Il faut qu’on aille plus loin que cela en suivant les langues africaines prometteuses, tout en s’assurant de l’existence d’un nombre suffisant de spécialistes pour pouvoir les inculquer.

L’arabe est parmi les cinq langues officielles utilisées par les Nations-Unies. Plus de 400 millions de personnes parlent arabe. C’est aussi la langue du Coran, ce qui en fait une langue sacrée pour plus d’un milliard de personnes.

L’ensemble de l’espace musulman est ouvert pour adopter cette langue formidable, s’il y a une volonté politique et des moyens matériels pour la diffuser, ce qui la prédestine à être la troisième langue après le chinois et l’anglais.

Cette nouvelle politique linguistique est tributaire de la volonté politique, avec la mise à disposition des moyens nécessaires. Il y a des signes qui disent que la victoire est aujourd’hui celle des courants révolutionnaires démocratiques qui veulent s’enraciner dans l'identité, reste une question de moyens.

Le projet d’une 'Beit Al-Hikma" arabe pour la traduction et la numérisation dépasse les moyens de n’importe quel pays. Sans compter l’effort de diffuser l’arabe dans notre environnement africain, islamique et même en Europe et aux Etats-Unis. Il faut aussi créer de nouveaux instruments de planification, et d’exécution. Les institutions du despotisme comme la Ligue arabe et l’Organisation arabe de la culture et des sciences ne sont pas capables de s’acquitter de ces travaux pharaoniques.

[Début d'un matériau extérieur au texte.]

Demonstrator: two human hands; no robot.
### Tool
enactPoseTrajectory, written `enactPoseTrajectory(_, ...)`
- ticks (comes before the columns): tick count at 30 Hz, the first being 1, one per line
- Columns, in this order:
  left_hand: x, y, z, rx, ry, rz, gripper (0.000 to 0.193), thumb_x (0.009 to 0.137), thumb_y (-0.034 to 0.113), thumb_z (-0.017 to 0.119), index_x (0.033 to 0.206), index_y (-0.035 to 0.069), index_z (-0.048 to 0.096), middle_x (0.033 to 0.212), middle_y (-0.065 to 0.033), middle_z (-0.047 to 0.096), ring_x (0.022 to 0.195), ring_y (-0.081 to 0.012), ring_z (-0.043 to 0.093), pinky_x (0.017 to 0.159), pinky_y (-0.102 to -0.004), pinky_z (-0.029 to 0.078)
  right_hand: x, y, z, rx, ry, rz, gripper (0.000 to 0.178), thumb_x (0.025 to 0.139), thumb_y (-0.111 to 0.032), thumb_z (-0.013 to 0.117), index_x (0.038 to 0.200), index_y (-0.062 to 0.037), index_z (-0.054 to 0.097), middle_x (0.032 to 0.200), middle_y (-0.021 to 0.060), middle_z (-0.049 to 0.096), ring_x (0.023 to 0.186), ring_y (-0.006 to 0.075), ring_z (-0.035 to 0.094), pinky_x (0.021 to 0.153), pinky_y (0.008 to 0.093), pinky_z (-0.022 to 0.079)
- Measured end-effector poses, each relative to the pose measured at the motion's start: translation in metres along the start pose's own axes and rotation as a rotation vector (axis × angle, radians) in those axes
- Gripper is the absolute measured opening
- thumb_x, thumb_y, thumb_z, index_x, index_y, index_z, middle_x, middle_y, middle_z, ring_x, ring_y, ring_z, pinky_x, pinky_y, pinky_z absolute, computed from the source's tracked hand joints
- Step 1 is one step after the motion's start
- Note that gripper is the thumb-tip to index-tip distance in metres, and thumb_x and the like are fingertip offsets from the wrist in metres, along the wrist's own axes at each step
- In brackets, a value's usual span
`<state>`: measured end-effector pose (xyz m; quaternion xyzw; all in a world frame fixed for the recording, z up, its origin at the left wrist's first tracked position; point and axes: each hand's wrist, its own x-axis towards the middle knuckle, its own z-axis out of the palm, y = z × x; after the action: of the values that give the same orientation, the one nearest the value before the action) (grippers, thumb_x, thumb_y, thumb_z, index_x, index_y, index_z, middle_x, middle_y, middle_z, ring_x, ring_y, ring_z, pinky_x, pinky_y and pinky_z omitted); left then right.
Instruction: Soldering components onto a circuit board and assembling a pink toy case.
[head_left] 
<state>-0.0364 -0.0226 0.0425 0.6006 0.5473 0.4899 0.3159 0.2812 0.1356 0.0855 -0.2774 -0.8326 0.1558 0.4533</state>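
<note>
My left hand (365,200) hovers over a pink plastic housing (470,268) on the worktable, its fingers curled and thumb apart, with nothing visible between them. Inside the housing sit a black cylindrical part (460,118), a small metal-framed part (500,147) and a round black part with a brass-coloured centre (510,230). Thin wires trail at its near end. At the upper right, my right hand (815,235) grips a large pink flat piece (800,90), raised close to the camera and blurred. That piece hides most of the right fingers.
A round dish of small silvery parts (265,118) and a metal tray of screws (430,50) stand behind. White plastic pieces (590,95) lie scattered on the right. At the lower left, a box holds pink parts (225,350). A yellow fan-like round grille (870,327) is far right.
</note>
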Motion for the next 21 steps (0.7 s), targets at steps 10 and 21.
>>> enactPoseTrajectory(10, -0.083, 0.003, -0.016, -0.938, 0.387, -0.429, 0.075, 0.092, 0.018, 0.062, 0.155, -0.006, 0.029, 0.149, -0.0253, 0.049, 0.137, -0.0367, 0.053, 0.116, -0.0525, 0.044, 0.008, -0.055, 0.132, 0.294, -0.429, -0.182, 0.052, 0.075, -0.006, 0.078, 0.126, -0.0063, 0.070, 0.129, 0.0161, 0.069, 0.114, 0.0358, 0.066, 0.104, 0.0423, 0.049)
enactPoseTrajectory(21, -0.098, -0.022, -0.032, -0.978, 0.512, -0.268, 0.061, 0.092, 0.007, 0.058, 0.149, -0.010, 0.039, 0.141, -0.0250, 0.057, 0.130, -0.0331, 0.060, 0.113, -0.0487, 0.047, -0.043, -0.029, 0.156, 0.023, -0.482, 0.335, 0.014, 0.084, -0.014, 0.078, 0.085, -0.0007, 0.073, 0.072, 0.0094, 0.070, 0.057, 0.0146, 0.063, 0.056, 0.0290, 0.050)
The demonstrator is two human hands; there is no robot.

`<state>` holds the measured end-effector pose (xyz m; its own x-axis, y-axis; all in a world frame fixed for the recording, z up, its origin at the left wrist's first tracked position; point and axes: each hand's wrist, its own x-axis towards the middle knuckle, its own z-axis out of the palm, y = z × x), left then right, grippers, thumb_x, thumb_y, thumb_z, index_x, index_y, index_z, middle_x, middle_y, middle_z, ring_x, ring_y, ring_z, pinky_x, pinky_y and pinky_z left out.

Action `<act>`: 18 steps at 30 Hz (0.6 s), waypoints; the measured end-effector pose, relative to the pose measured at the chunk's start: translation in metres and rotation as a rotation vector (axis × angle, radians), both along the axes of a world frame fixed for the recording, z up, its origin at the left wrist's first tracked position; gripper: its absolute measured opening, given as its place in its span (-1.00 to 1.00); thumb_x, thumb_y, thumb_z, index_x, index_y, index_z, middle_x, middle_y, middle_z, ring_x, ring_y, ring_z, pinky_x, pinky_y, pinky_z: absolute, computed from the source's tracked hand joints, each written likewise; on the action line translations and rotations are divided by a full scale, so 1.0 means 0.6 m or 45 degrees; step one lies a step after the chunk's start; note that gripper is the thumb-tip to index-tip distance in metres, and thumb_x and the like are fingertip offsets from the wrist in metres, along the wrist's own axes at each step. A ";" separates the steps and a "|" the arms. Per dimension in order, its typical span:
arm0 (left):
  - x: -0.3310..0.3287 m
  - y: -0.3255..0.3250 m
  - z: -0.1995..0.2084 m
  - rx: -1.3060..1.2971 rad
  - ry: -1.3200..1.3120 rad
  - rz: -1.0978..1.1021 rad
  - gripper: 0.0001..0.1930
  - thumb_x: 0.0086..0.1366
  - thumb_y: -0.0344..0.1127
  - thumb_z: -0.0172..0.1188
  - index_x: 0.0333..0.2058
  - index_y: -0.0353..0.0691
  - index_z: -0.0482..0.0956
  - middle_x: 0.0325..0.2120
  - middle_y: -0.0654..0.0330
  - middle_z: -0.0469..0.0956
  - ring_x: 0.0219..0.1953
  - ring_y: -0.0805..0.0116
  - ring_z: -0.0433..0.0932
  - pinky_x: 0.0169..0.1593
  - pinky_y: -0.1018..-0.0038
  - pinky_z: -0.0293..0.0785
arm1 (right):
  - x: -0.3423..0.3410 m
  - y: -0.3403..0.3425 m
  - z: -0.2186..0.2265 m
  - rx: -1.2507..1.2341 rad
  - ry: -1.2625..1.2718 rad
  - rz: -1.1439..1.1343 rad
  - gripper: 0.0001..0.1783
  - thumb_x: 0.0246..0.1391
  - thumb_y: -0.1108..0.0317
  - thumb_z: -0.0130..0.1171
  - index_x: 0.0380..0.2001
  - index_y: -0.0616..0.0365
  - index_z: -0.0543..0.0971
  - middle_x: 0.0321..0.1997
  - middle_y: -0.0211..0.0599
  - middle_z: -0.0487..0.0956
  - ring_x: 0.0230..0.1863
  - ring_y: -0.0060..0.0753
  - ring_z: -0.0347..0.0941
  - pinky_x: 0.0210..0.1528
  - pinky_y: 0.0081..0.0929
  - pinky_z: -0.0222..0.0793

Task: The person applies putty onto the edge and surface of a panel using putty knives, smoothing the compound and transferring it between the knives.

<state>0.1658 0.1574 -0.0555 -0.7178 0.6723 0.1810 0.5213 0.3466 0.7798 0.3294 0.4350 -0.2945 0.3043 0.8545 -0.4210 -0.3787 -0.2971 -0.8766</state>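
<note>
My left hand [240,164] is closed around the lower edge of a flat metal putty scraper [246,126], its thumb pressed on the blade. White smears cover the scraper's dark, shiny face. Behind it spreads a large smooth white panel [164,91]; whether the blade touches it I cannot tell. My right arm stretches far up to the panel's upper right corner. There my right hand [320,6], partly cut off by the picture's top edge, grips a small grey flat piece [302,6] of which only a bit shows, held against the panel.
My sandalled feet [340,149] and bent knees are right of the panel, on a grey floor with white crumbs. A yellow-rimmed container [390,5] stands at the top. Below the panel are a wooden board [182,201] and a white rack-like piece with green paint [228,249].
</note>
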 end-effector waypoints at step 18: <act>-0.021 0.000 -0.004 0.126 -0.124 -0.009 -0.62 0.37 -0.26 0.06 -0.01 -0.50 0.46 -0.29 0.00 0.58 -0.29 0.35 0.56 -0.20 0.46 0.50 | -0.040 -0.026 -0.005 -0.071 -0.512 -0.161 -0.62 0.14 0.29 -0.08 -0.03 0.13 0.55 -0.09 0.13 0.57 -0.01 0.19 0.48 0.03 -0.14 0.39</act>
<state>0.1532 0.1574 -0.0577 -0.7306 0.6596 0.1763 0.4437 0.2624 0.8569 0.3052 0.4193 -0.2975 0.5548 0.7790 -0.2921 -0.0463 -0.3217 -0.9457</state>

Le dossier linguistique est parmi les dossiers les plus importants de cette étape constitutive pour les nouveaux arabes, une fois débarrassés des dernières séquelles du despotisme ayant fait de nous une nation stérile. En Tunisie, ce sujet fera l’objet de l’intérêt requis ; mon espoir est qu’on tienne le plus tôt possible des états généraux de la langue arabe, qui rassembleront des politiques et des experts de tout le monde arabe, afin d’étudier les stratégies nous permettant de développer et de défendre notre langue. Notre slogan sera "ni excès, ni abandon", afin que nous soyons enfin dignes d’une langue qui nous a beaucoup honoré, et que nous n’avons que rarement honoré.